Sunday, July 20, 2014

Daylilies

I arrived in The County this weekend to discover The Mound awash in colour, as if a hand from the clouds had reached down and, with one swoosh of a giant brush, painted it with red, yellow, orange and pink.

It's time for the Daylilies.

On the Mound, when I see the Daylilies (Hemerocallis, various species and cultivars) next to the whites of Ox Eye Daisy and in combination with the purple Echinacea and the scarlet Monarda, I find the colours to be, from close up, sometimes cacophonous and sometimes harmonious.  It varies according to the time of day and the harshness of the light.  What I've been drinking.  Elsewhere in the garden there are smallish clumps of red and yellow flowers, burgundy tetraploids, quickly expanding piles of the double orange daylily a former neighbour in Toronto gave me.  I also have two sections of the more common organge 'ditch' daylily.  I know some people don't really like them, and relegate them truly to the ditch, but I appreciate the vibrancy they give the garden at the beginning of July, both in the back garden as well as along the curve of the driveway coming in from the road.

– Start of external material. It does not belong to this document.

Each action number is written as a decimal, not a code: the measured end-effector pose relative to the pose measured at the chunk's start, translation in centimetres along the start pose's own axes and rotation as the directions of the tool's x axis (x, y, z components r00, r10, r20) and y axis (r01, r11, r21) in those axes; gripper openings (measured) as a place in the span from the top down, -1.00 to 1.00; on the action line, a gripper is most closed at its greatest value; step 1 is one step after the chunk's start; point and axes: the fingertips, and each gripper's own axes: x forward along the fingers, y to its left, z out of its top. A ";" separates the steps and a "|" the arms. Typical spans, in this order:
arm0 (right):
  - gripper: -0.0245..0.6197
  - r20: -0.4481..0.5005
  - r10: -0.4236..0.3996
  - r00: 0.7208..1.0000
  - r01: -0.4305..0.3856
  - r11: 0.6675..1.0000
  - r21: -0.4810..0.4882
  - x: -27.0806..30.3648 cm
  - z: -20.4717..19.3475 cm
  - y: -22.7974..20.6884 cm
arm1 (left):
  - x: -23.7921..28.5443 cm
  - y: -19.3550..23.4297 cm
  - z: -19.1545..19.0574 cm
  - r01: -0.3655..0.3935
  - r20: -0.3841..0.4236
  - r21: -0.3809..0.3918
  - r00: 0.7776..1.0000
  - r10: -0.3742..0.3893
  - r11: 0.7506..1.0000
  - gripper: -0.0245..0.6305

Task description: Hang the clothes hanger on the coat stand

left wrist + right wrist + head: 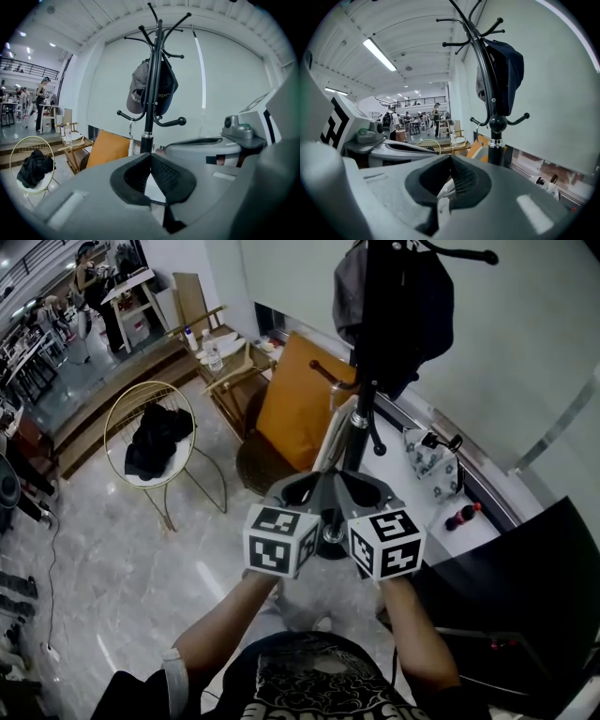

In any event, here are a few of the beauties.






 I have a lot of yellow-ish Daylilies, and several that are variations of yellow and red.  I started many from seed, pollinating a red flower anther with pollen from the stamen of this canary yellow one.
One of the hybrids


Catherine Woodbury  the only named Daylily I have.








One of my favourites - this peach colour.







And of course the common orange 'ditch' daylily.